Iraq's Interior Ministry announced Tuesday that 57 members of its Shiite-led police force have been charged with torturing hundreds of detainees at a prison in eastern Baghdad. This is the first time the Iraqi government has filed charges against members of the police amidst ongoing accusations [JURIST report] of corruption and human rights violations. Besides the police torture chamber discovered in Baghdad last year and the complicity of police in a mass kidnapping of Sunni workers, investigators also discovered the bodies of apparent death squad victims that were killed in reaction to the bombing of a Shiite shrine in February. Police are suspected of aiding and abetting the murders by allowing death squad members to pass through checkpoints and violate curfews.

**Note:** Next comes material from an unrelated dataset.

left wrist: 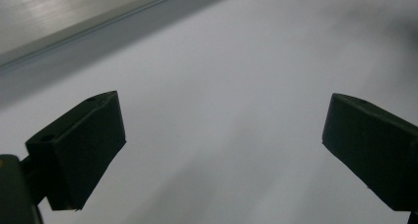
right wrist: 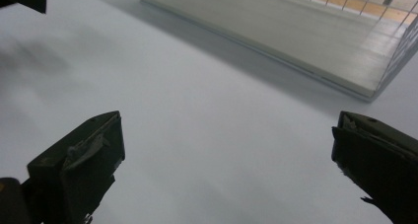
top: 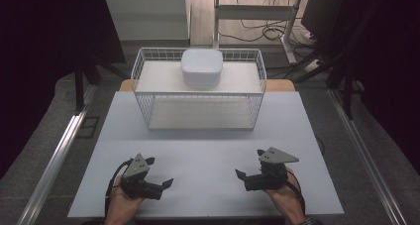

The police force has long been accused of being dominated by Shiite militias responsible for the slayings of Sunni Arabs. Last month, the Interior Ministry announced [AP report] that 3,000 members of its police force had been fired [JURIST report] since May, top commanders have been reshuffled, and up to 600 department employees will face prosecution. In February US military officials vowed to improve Iraqi police forces [JURIST report] and in March US Army Lieutenant General Martin Dempsey [official profile], head of the Multi-National Security Transition Command in Iraq [official website], declared 2006 would be "the year of the police" [US Department of State press release], promising a renewed effort to instill professionalism in the force. Iraqi authorities plan to retrain all 26 police battalions in hopes that they can identify members of the police who are in sectarian militias and criminal gangs.